SUPPLIED INFORMATION:
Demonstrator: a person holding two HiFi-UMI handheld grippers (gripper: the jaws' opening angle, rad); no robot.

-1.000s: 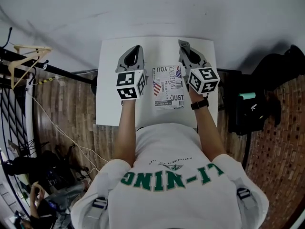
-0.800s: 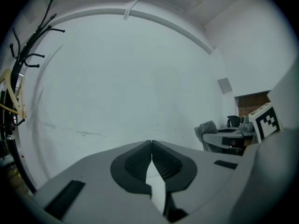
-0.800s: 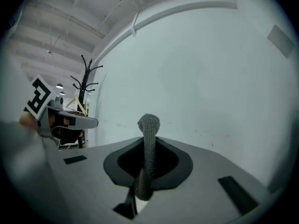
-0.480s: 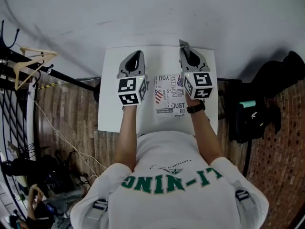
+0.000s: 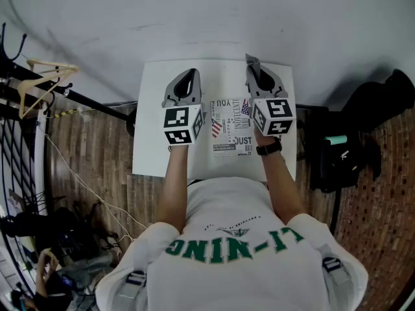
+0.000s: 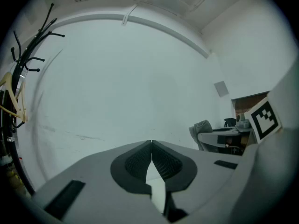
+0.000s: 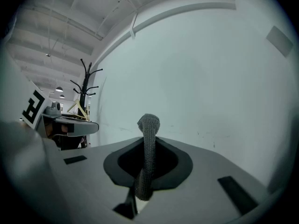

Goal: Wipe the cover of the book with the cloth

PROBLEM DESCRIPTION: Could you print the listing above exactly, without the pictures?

WRITTEN SOLUTION:
Demonstrator: a person holding two HiFi-UMI handheld grippers (gripper: the jaws' opening angle, rad); no robot.

-1.000s: 
-0.800s: 
-0.800s: 
-0.480s: 
+0.000s: 
+0.000s: 
+0.000s: 

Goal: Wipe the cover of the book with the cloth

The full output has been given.